Streaming Parser
Process datasets larger than memory with Tauq's iterator-based streaming parser.
Why Streaming?
❌ Block Parsing
Traditional parsers load the entire file into memory:
- • 10 GB file = 10 GB+ RAM required
- • Cannot process files larger than available memory
- • Slow startup (wait for full parse)
- • Wastes memory if you only need first N records
✅ Streaming
StreamingParser yields records one at a time:
- • Constant memory - only current record in RAM
- • Process files of any size
- • Instant first record (no wait for full parse)
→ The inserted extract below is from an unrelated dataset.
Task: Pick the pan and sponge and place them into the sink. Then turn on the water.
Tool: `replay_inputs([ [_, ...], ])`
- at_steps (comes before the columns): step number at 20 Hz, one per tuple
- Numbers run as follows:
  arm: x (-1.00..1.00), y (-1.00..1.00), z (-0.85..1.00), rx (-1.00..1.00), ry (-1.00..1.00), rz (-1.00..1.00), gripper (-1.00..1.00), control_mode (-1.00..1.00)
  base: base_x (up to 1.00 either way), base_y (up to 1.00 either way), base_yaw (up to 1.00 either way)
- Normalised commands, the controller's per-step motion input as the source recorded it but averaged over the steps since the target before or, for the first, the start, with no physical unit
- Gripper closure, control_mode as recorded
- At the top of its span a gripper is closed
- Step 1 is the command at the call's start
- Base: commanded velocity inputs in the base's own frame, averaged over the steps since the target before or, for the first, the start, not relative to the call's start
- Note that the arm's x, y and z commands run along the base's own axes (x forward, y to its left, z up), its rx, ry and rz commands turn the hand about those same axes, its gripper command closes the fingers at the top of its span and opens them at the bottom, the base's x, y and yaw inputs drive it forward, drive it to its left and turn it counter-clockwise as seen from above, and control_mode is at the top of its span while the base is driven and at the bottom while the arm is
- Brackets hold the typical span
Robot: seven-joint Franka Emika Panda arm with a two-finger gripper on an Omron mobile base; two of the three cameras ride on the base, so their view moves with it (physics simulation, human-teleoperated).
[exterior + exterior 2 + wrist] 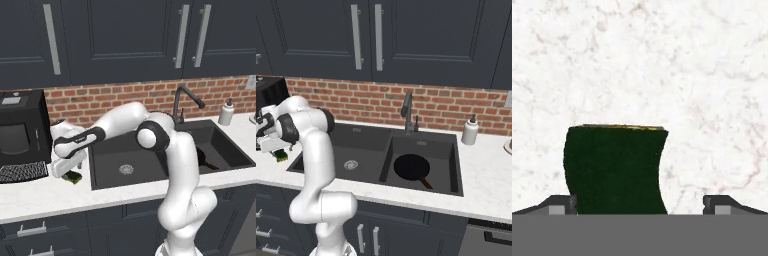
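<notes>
The dark green sponge [614, 170] with a yellow edge lies on the white counter left of the sink [110, 150]. My gripper [641, 205] hangs open just above the sponge [74, 177], one fingertip [562, 204] by its left edge, the other well clear on the right. From the right base the gripper [275, 148] and sponge [281, 156] sit at the far left. The black pan [412, 167] lies in the sink's [363, 145] smaller right basin; the arm hides part of the pan [204, 158]. No water runs from the dark gooseneck faucet [182, 102].
A black microwave [20, 132] stands on the counter just left of the gripper [70, 167]. A white soap dispenser [470, 131] sits right of the faucet [407, 111]. Brick wall and dark cabinets rise behind.
</notes>
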Motion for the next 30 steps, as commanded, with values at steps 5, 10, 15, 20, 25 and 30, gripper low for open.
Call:
replay_inputs([
  [5,0.04,0.27,-0.31,0.00,0.02,0.02,-1.00,-1.00,0.00,0.00,0.00],
  [10,-0.01,0.35,-0.25,0.00,0.00,0.01,-1.00,-1.00,0.00,0.00,0.00],
  [15,-0.12,0.07,-0.36,0.00,0.00,0.02,-1.00,-1.00,0.00,0.00,0.00],
  [20,-0.39,0.01,-0.45,0.00,0.00,0.00,1.00,-1.00,0.00,0.00,0.00],
  [25,-0.54,0.13,-0.44,-0.01,-0.01,0.00,1.00,-1.00,0.00,0.00,0.00],
  [30,-0.73,0.03,-0.25,0.00,-0.10,0.00,1.00,-1.00,0.00,0.00,0.00],
])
- • Early exit possible (stop when condition met)
Perfect For:
- • 📊 Large datasets - Log files, database dumps, analytics data
- • 🔄 ETL pipelines - Transform records without loading everything
- • 🔍 Search/filter - Find specific records and exit early
- • 🌊 Real-time processing - Process data as it arrives
Rust API
Basic Usage
use tauq::StreamingParser;
use std::fs::File;
fn main() -> Result<(), Box<dyn std::error::Error>> {
let file = File::open("large_data.tqn")?;
let mut parser = StreamingParser::new(file);
// Iterate through records
while let Some(result) = parser.next_record() {
match result {
Ok(record) => {
// Process this record
println!("{:?}", record);
}
Err(e) => {
eprintln!("Parse error: {}", e);
break;
}
}
}
Ok(())
} Example: Filter Large Dataset
Find all users with role "admin" in a 10 GB file:
use tauq::StreamingParser;
use std::fs::File;
fn find_admins() -> Result<Vec<serde_json::Value>, Box<dyn std::error::Error>> {
let file = File::open("users.tqn")?; // 10 GB file
let mut parser = StreamingParser::new(file);
let mut admins = Vec::new();
while let Some(result) = parser.next_record() {
let record = result?;
if let Some(role) = record.get("role") {
if role == "admin" {
admins.push(record);
}
}
}
Ok(admins)
}
// Memory usage: ~constant (only current record + result Vec)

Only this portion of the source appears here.